Productos
Identificación de dianas farmacológicas de moléculas pequeñas no covalentes basadas en sondas de fotoafinidad.
Plataforma Técnica
La plataforma de identificación de objetivos de proteómica química basada en sondas de fotoafinidad implica varios pasos clave, incluido el diseño de sondas, la síntesis, la evaluación de la actividad, el etiquetado, el enriquecimiento de proteínas y el análisis de datos. Los fármacos de molécula pequeña no covalentes, como compuestos sintéticos, extractos de hierbas, productos naturales y metabolitos, se pueden modificar en sondas de fotoafinidad. Una vez que estas sondas se unen a sus objetivos dentro de las células, forman interacciones covalentes estables, lo que permite el enriquecimiento selectivo y la identificación de proteínas objetivo de baja abundancia.
Nuestras ventajas
1. Excelencia técnica: equipo experimentado, publicaciones en revistas de primer nivel y servicios industriales autorizados.
2. Tecnología central de patentes: patentes exclusivas y hardware avanzado para respaldar el desarrollo temprano de fármacos.
3. Servicio integral: cubre el diseño de sondas, la síntesis, el descubrimiento de objetivos, el análisis bioinformático y la retroalimentación oportuna del progreso para la satisfacción del cliente.

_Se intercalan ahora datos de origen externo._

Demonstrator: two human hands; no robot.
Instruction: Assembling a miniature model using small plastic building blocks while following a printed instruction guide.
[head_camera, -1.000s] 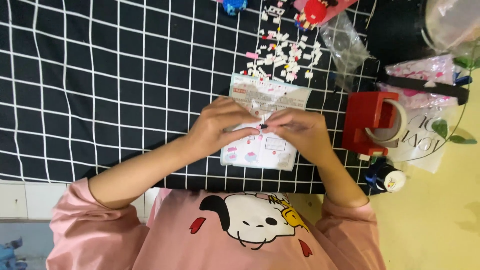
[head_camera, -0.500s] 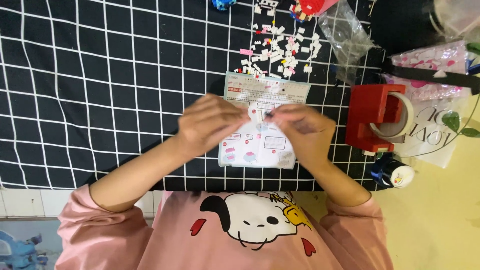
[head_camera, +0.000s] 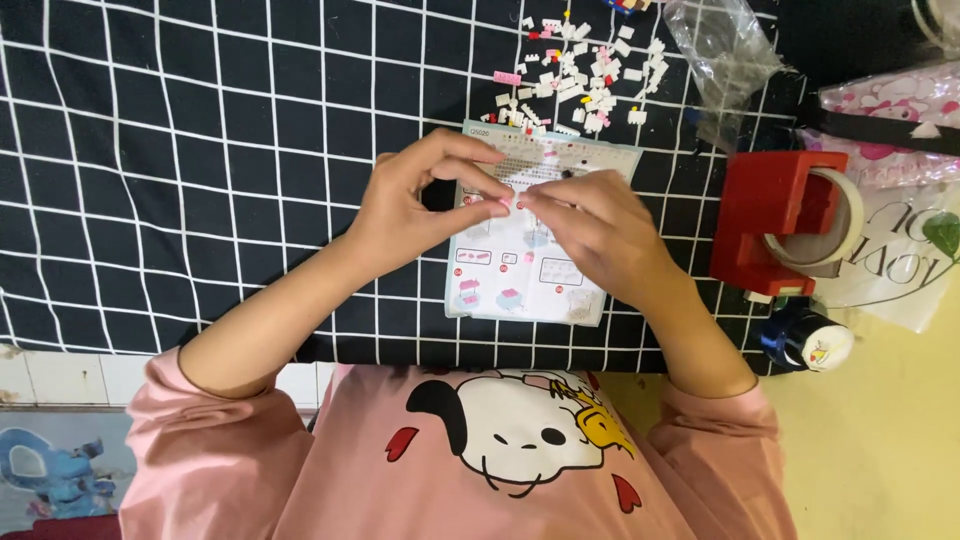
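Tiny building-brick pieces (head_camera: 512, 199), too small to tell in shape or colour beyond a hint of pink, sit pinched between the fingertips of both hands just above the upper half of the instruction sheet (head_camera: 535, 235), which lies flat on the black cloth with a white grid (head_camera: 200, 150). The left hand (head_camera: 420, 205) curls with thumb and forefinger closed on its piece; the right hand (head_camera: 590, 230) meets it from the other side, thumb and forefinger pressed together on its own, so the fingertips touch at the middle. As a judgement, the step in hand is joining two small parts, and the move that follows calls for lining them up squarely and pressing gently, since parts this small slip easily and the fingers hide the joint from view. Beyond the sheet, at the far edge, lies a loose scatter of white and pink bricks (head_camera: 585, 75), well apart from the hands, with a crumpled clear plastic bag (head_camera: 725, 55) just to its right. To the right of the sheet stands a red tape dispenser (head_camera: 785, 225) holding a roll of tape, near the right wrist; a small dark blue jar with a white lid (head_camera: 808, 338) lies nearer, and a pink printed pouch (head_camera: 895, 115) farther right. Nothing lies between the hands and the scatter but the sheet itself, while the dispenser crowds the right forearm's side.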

4. Gestión de calidad rigurosa: la certificación ISO9001 garantiza informes auténticos y confiables.
Nuestro Servicio
| Proyecto | Identificación de objetivos directos para fármacos de molécula pequeña no covalentes |
| Muestra | Proteína recombinante, lisado celular, células vivas, tejido enfermo, sangre, bacterias, tejido vegetal |
| Plataforma de hardware | Pulverizador de células ultrasónico sin contacto, sistema de imágenes ChemiDoc MP, espectrómetro de masas Orbitrap Fusion Lumos Tribrid/Orbitrap Exploris 480/Q Exactive HF-X/timsTOF Pro 2 |
| Duración del proyecto | 4-8 semanas |
| Entregables | Informe del proyecto (incluidos procedimientos experimentales, cuadros de análisis de datos, resultados de análisis bioinformáticos) |
Estudio de caso
Durante el proceso de detección de fármacos, utilizando tecnología de detección de viabilidad celular, se descubrió que el compuesto A exhibía efectos inhibidores significativos sobre las células diana. Para identificar mejor sus proteínas objetivo a nivel molecular, descifrar su mecanismo de acción y explorar nuevos objetivos potenciales, nuestra empresa diseñó y sintetizó la sonda fotorreactiva Sonda A (que incorpora grupos fotorreactivos y bioortogonales) basada en las características de estructura y actividad del compuesto A. Aprovechando la plataforma de tecnología de proteómica química, empleamos técnicas de espectrometría de masas y etiquetado de fluorescencia para la identificación de proteínas diana en líneas celulares relevantes para la actividad. Combinado con métodos de análisis bioinformático, profundizamos en el mecanismo de acción del compuesto A y sus nuevas proteínas diana asociadas.
Según el análisis del gel de fluorescencia del experimento de etiquetado, la sonda A marca eficazmente las proteínas y la señal de etiquetado puede competir significativamente con el compuesto A. Esto indica que la sonda A tiene una cobertura objetivo similar a la del compuesto A, lo que la convierte en una herramienta de sonda química adecuada para posterior descubrimiento del objetivo.
El gráfico del volcán ilustra los resultados del experimento Sonda A versus DMSO (Directo), donde 114 proteínas (resaltadas en rojo en el gráfico superior) fueron enriquecidas significativamente por la Sonda A. En el experimento Sonda A versus (A+Sonda A) (Competencia) En el experimento, la sonda A marcó 38 proteínas (resaltadas en rojo en el gráfico inferior) y compitieron significativamente con el compuesto A original. Estos dos experimentos generaron 32 proteínas con una unión de alta confianza al compuesto A. (n = 3, ratio ≥ 2, valor p ≤ 0,05). El análisis de la vía biológica GO de las 32 proteínas con unión de alta confianza al compuesto A reveló un enriquecimiento significativo en las vías de señalización como el flujo de salida de fosfolípidos, la regulación negativa de la actividad de la lipasa y la regulación del transporte de esteroles, alineándose con el fenotipo.